- Armiger: Ursynów (2002–present) Gmina Warsaw–Ursynów (1995–2002)
- Adopted: 14 February 1995

= Coat of arms of Ursynów =

The coat of arms that serves as the symbol of Ursynów, a quarter of the city of Warsaw, Poland, depicts a red castle with an open gate, and two towers with red roofs, placed on a yellow background, and standing on a green field. It includes a bear holding a rose, stating on a gate. The coat of arms was established on 14 February 1995, as the symbol of the municipality of Warsaw–Ursynów, and since 27 October 2002, serves as the symbol of the district of Ursynów, that replaced the municipality.

== Design ==
The coat of arms depicts a red castle, consisting of a red open gate with black bars, and two red towers on each side with black roofs. On the top of the gate is a black bear, standing on its back feet, and facing to the left. It holds a red rose. The building stands on a green field, and behind a yellow background. The coat of arms has an Iberian style escutcheon with square top and rounded base.

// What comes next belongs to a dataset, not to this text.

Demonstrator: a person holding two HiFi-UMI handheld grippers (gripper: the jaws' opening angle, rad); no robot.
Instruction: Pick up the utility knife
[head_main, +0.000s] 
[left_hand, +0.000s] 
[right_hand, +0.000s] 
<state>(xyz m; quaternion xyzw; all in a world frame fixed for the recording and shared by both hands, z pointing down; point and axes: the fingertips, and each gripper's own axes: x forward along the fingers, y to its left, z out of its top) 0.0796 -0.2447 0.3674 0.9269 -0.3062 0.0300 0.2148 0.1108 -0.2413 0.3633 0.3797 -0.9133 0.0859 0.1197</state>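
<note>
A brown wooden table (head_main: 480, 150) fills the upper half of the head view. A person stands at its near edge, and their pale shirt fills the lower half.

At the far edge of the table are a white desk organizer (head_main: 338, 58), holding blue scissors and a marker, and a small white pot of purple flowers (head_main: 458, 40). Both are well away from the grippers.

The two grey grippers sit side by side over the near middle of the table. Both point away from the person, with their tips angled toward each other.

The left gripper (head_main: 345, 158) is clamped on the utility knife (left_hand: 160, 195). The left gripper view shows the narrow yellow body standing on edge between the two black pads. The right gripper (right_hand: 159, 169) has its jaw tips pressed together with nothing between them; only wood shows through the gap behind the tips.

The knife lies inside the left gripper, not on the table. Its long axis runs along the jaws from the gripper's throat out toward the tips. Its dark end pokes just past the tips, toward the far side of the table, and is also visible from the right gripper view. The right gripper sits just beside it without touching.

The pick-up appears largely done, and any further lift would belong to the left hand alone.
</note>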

The bear refers to the coat of arms of the heraldic clan of Rawa, that also depicts a black bear. It refers to Julian Ursyn Niemcewicz, the member of the clan, that in 1822, bought Ursynów, naming it after his family name. The castle symbolizes the city of Warsaw, that Ursynów is a part of. The red colour of the building, and a yellow colour of the background, refer to the flag of Warsaw, that consists of yellow and red horizontal stripes. The open gate symbolizes the hospitality of the inhabitants of the district. The green field below the castle symbolizes the district greenery, and refer to its past, when it consisted of villages and farm fields.

== History ==
The coat of arms had been designed by the group of specialists, that included Jerzy Nowosielski and Andrzej Kulikowski. It was established on 14 February 1995, as the coat of arms of the municipality of Warsaw–Ursynów. On 27 October 2002, the municipality had been replaced by the district of Ursynów, that continues to use the coat of arms to the present day.